+++ Supplied material +++
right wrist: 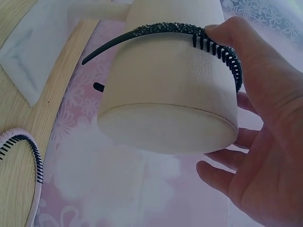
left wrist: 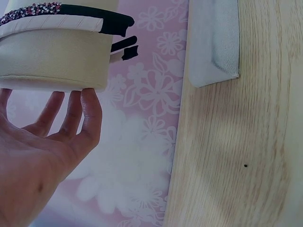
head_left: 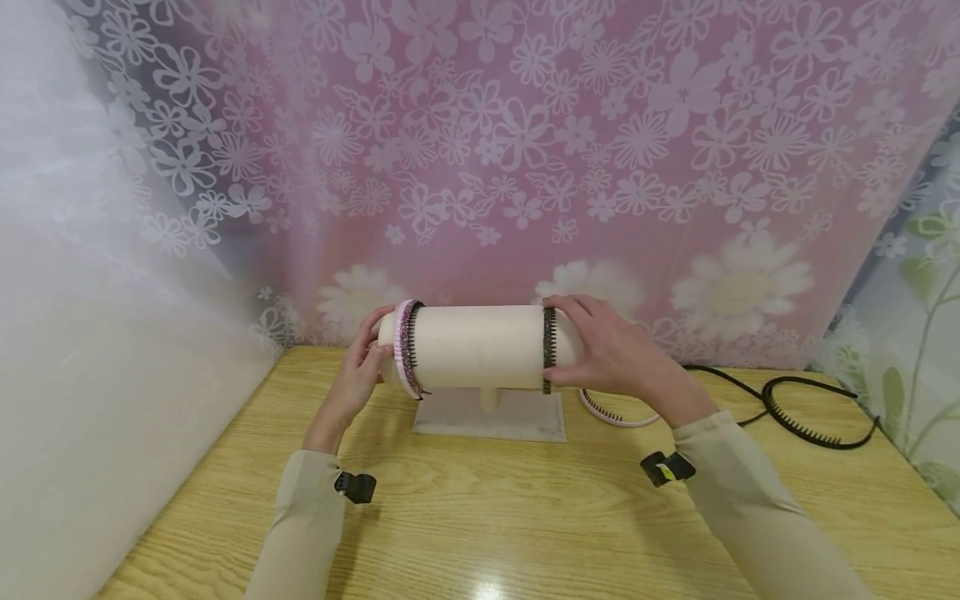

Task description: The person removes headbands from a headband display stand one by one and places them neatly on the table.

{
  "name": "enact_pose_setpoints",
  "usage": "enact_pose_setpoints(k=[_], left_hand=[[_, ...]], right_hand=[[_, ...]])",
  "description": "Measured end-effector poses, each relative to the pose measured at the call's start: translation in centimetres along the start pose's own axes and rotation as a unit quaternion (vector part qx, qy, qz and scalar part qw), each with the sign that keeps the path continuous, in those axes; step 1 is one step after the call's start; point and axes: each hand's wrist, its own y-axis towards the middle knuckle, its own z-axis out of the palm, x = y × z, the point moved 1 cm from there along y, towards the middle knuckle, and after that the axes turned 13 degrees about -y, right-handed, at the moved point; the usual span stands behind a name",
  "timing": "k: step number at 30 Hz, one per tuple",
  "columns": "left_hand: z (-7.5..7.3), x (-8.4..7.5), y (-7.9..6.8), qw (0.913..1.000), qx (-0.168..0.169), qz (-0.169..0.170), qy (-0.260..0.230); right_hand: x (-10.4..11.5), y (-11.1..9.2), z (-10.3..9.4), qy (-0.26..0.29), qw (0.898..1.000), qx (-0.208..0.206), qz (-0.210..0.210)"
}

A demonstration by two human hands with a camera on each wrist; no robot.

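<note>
A cream, cylinder-shaped headband holder (head_left: 480, 346) lies level on a short post above a pale marbled base (head_left: 517, 429). Around its left end sit a pink headband (head_left: 401, 354) and a glittery purple toothed headband (left wrist: 33, 12), side by side. My left hand (head_left: 358, 371) grips that end, with the fingertips at its rim in the left wrist view. Near the opposite end, a black toothed headband (right wrist: 165, 29) with dark glitter goes around the holder. My right hand (head_left: 611, 346) holds this headband, thumb on its glittery band, other fingers curled behind the holder.
To the right on the wooden table (head_left: 480, 508) lie a black toothed headband (head_left: 795, 429) and another black band (head_left: 723, 372). A pink toothed headband (head_left: 618, 421) rests partly beneath my right wrist. Behind the table hangs a pink flowered curtain (head_left: 480, 150).
</note>
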Motion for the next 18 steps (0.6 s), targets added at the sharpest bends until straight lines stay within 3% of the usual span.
enact_pose_setpoints(k=[18], left_hand=[[0.04, -0.11, -0.03, 1.0, 0.001, 0.007, -0.005]], right_hand=[[-0.96, -0.57, 0.07, 0.009, 1.0, -0.002, -0.001]])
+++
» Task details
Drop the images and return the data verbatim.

» Solution for this task
right wrist: 
left wrist: 
head_left: 

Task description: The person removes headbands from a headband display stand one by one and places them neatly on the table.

{
  "name": "enact_pose_setpoints",
  "usage": "enact_pose_setpoints(k=[_], left_hand=[[_, ...]], right_hand=[[_, ...]])",
  "description": "Measured end-effector poses, each relative to the pose measured at the call's start: translation in centimetres along the start pose's own axes and rotation as a unit quaternion (vector part qx, qy, qz and scalar part qw), each with the sign that keeps the path continuous, in those axes; step 1 is one step after the call's start; point and axes: each hand's wrist, its own y-axis towards the middle knuckle, its own z-axis out of the palm, x = y × z, the point moved 1 cm from there along y, towards the middle knuckle, and after that the axes turned 13 degrees about -y, right-handed, at the moved point; the usual span stands behind a name",
  "timing": "k: step number at 30 Hz, one per tuple",
  "columns": "left_hand: z (-7.5..7.3), x (-8.4..7.5), y (-7.9..6.8), qw (0.913..1.000), qx (-0.168..0.169), qz (-0.169..0.170), qy (-0.260..0.230); right_hand: x (-10.4..11.5), y (-11.1..9.2), z (-10.3..9.4), qy (-0.26..0.29), qw (0.898..1.000), qx (-0.208..0.206), qz (-0.210..0.210)"
}

A demonstration by two human hands with a camera on each wrist; no robot.

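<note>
A cream, cylinder-shaped headband holder (head_left: 480, 346) lies level on a short post above a pale marbled base (head_left: 517, 429). Around its left end sit a pink headband (head_left: 401, 354) and a glittery purple toothed headband (left wrist: 33, 12), side by side. My left hand (head_left: 358, 371) grips that end, with the fingertips at its rim in the left wrist view. Near the opposite end, a black toothed headband (right wrist: 165, 29) with dark glitter goes around the holder. My right hand (head_left: 611, 346) holds this headband, thumb on its glittery band, other fingers curled behind the holder.
To the right on the wooden table (head_left: 480, 508) lie a black toothed headband (head_left: 795, 429) and another black band (head_left: 723, 372). A pink toothed headband (head_left: 618, 421) rests partly beneath my right wrist. Behind the table hangs a pink flowered curtain (head_left: 480, 150).
</note>
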Motion for the next 18 steps (0.6 s), targets added at the sharpest bends until straight lines stay within 3% of the usual span.
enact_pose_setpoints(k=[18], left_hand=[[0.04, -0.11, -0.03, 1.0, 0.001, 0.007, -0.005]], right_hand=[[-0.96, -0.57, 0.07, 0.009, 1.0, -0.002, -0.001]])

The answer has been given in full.